Adding up to 5 txclk + 3 sysclk periods.

After the txclk domain takes one token from a buffer slot, it will take a token from the other slot before again taking a token from the first slot. Since normal data characters are 10 bits long, there will usually be 20 bit periods between accesses to the same slot. To guarantee a timely refill of the buffer slot, we need to show that 5 txclks + 3 sysclks  $\leq$  20 bits. A bit period is at least one txclk period, therefore the inequality holds provided that the bit rate is at most 5 times the system clock frequency.

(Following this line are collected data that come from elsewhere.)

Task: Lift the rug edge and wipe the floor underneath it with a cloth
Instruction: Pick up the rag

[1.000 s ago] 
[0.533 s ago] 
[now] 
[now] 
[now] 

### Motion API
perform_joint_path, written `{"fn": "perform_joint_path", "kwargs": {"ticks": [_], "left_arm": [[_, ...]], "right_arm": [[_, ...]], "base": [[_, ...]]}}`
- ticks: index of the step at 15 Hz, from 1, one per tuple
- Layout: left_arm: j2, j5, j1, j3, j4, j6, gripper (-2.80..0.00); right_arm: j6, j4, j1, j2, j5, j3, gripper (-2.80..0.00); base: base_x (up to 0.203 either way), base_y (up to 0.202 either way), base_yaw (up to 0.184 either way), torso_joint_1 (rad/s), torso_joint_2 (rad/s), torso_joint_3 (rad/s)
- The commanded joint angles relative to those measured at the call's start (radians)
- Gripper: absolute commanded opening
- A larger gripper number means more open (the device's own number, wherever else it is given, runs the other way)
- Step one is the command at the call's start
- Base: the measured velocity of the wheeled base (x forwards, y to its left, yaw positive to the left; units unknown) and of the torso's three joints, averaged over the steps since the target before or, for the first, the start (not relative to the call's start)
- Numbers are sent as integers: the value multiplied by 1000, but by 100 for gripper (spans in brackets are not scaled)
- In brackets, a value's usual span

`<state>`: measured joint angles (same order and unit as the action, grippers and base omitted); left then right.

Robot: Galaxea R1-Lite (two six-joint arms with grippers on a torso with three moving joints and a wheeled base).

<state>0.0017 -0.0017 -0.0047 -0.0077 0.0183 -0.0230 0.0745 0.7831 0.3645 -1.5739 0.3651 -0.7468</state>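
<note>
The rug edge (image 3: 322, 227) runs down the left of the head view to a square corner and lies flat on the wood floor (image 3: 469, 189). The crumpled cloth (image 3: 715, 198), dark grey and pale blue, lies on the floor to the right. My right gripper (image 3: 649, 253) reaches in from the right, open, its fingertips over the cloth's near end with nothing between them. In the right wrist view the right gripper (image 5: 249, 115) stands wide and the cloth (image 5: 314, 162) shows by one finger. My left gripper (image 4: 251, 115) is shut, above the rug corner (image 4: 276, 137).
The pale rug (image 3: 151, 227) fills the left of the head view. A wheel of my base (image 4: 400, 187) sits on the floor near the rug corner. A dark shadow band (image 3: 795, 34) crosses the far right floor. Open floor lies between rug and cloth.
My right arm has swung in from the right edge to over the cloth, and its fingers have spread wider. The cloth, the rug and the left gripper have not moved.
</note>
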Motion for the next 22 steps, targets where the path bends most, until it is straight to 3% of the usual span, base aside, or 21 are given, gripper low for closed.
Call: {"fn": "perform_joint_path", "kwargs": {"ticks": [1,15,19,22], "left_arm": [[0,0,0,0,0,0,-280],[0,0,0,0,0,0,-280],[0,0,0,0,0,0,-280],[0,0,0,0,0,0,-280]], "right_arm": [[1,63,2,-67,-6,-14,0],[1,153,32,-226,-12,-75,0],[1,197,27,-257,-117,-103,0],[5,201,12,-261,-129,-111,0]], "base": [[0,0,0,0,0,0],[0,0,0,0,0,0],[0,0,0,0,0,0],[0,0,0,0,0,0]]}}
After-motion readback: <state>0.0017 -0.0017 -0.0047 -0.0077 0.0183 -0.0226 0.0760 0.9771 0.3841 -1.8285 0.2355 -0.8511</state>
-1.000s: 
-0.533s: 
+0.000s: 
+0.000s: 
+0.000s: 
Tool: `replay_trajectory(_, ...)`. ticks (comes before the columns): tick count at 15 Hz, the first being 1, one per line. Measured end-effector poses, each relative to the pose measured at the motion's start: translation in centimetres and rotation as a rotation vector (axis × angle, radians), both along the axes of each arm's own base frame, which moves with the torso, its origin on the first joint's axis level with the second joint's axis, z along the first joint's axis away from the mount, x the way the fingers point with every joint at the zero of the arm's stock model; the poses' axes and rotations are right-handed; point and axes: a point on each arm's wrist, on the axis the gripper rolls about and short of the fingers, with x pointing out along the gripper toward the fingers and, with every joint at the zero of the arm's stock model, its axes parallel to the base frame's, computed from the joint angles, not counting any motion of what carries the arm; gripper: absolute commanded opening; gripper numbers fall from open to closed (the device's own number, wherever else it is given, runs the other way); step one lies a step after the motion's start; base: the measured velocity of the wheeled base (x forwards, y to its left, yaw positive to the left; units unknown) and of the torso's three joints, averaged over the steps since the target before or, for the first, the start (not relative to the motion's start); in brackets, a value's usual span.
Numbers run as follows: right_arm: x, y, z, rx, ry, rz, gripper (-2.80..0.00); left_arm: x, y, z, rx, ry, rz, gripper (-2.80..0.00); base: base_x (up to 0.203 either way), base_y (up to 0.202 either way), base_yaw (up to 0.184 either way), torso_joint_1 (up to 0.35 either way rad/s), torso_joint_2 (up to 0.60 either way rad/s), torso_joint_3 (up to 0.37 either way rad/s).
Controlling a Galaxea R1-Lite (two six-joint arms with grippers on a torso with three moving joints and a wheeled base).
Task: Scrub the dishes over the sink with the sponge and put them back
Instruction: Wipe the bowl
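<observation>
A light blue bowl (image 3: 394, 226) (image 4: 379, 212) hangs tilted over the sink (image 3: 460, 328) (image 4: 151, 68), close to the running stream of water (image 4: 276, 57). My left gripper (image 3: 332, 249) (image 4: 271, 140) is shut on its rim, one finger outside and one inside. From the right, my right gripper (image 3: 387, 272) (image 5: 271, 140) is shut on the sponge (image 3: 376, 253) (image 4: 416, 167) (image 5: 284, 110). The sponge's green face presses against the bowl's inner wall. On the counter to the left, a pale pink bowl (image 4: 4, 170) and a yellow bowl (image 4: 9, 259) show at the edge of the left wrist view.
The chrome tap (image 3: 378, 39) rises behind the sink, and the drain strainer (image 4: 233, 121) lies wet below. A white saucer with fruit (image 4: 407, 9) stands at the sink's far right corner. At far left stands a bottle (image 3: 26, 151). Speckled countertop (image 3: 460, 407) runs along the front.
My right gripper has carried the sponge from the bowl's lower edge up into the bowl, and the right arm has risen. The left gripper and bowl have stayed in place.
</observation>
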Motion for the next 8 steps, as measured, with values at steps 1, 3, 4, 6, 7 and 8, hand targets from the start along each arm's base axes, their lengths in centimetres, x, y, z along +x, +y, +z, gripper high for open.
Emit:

The above analysis only covers transmission of normal data characters, which are 10 bits long. Since an EOP token is only 4 bits long, the transmitter may need to insert a NULL after every EOP at certain bit rates. For FCT tokens, a trick is used to avoid the issue. An FCT can be placed in a buffer slot together with a normal character. In this case the FCT does not take up a buffer slot of its own, therefore it will not cause the insertion of a NULL token.

## 4. spwstream interface

## 4.1. Overview



Figure 3: Block diagram of spwstream entity

The entity *spwstream* encapsulates a complete SpaceWire codec with a simple FIFO-based interface. This entity is intended to be used by applications. It consists of a receiver, transmitter, link state machine, FIFOs and some glue logic. Incoming and outgoing data streams are handled as sequences of characters. A character is either a normal data byte or an end-of-packet marker.

The FIFOs are dual-port RAM blocks, 9 bits wide (8 data bits and 1 flag bit). The depth of the FIFOs is configurable. The FIFOs retain their contents even when the link is reset. Only an explicit reset of the core will clear the FIFOs.

### 4.2. Operation

#### Link state management

The link is managed by a finite state machine as specified by the SpaceWire standard. When the control signal *linkstart* is high, the state machine attempts to establish a link with the remote interface. If an error occurs (parity error, disconnection or other error) the link is reset. A broken link will be re-established if *linkstart* is still high.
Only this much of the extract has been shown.